The Baltimore County Council today formally approved a 1992 budget that contains money for a 5.8 percent pay raise for its seven members and an $11,000 increase for the county's top appointed official.
While the property tax rate dropped 3 cents to $2.865 per $100 of assessed value, the average homeowner's tax bill will still rise by $24.
The new $1.35 billion budget also contains a $16.60 yearly increase in sewer and water charges, and a host of higher fines and fees, ranging from $3 to $4 more for parking violations to $1.3 million more charged Comcast Cablevision for its franchise to operate. That cost will likely be passed on to consumers, company officials have said.
The County Council members did not follow the lead of County Executive Roger B. Hayden, who has turned away his authorized pay raise in favor of the same $73,000 a year his predecessor, Dennis F. Rasmussen, received.
Last year, the County Council approved a salary of $85,000 for the new executive and a raise to $89,900 next December.
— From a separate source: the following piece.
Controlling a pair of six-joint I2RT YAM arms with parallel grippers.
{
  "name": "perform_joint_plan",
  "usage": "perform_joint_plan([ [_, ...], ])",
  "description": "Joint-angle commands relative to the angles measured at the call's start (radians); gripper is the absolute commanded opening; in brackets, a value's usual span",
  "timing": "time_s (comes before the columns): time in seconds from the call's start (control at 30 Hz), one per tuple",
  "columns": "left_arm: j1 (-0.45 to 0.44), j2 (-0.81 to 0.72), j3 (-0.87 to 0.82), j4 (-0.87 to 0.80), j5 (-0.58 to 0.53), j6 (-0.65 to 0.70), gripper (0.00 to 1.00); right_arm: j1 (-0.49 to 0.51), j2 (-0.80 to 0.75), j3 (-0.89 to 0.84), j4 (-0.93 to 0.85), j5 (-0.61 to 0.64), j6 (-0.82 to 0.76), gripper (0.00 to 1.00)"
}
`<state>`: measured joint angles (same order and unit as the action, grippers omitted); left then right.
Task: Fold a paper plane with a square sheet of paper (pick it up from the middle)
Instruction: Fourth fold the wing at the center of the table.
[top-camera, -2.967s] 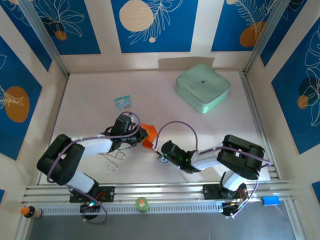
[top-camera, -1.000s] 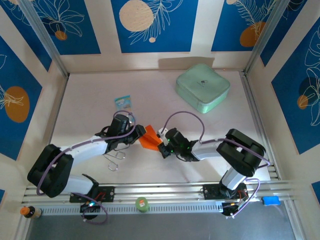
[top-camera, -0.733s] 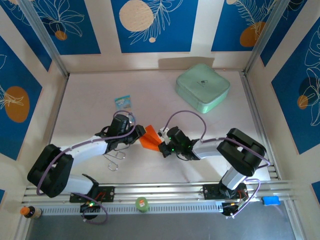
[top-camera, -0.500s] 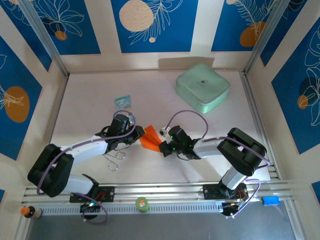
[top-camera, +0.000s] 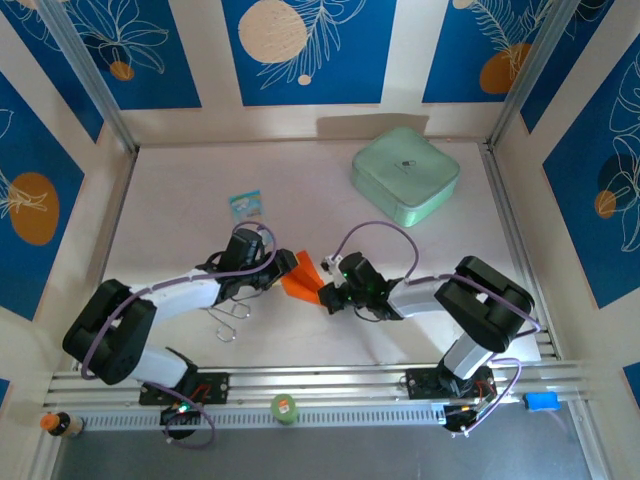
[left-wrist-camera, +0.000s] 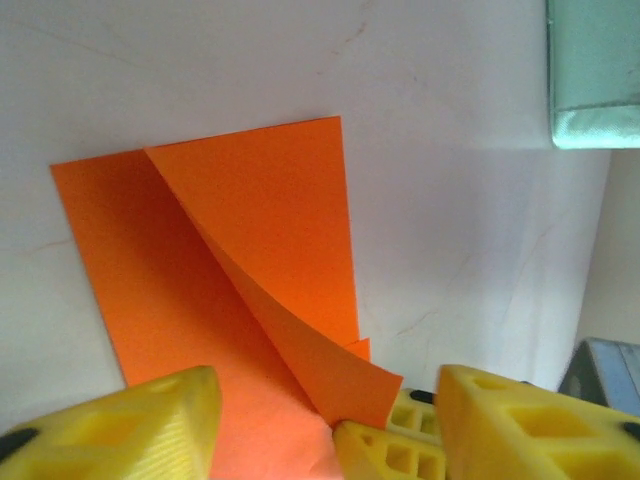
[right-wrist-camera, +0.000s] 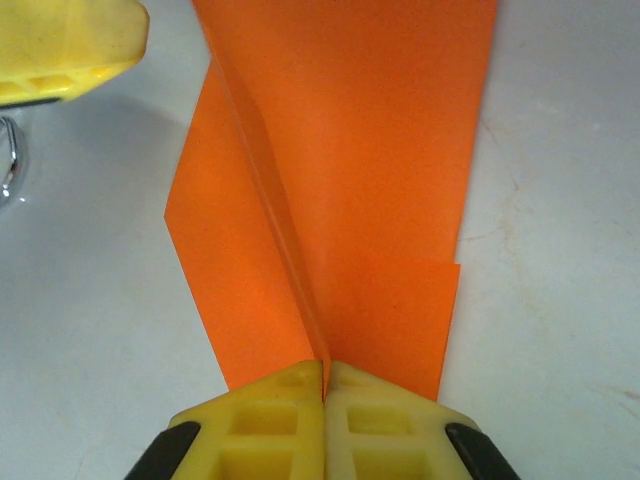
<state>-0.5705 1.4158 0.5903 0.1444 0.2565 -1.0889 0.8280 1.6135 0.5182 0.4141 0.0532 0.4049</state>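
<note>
Right gripper (right-wrist-camera: 323, 405) pinches the orange sheet of paper (right-wrist-camera: 350, 150); left gripper (left-wrist-camera: 320, 425) spread astride it.

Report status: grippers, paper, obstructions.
Right gripper shut on creased bright orange paper sheet. Left gripper open at the paper, gripping nothing. Mint-green square box and small blue-and-white packet sit well apart.

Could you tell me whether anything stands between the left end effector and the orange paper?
Nothing visible does: the open left end effector straddles the square sheet of paper, and the right end effector pinches its fold.
</note>
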Motion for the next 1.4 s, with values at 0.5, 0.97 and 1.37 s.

Council members, who now get $30,900 a year plus a free county car, are to receive $32,700 starting in December.
Hayden plans to accept a 4 percent raise next month, linking himself symbolically with general county employees, who also got a 4 percent pay raise last year. Hayden authorized no pay increases for county workers in the fiscal 1992 budget and plans to take no increase himself.
County Administrative Officer Merreen E. Kelly's $69,000 salary will jump to $80,000 in June and to $84,900 in December, keeping $5,000 behind the executive's authorized pay. That means that the administrative officer will get a $5,000 pay raise every December through 1993, when he will be making $95,700 and the executive's pay will be $100,700.
The council today also confirmed Kelly to a four-year term on a 5-2 vote. Councilmen Donald C. Mason, D-7th, and Vincent J. Gardina, D-5th, voted "no" in protest of the pay raise for Kelly, they said, after agreeing to raise the council's pay.
The council trimmed 1 cent from Hayden's proposed tax rate, which accounted for $1.3 million from the $1.13 billion operating budget, mainly by reducing appropriations for storm emergencies, gasoline and electricity. The budget takes effect July 1.
Hayden included 220 new teaching positions to cover the 4,000 new students expected in county schools next September, but otherwise slashed 236 vacant jobs. A limited hiring freeze remains in effect, the executive has said, and any new hires require his personal approval.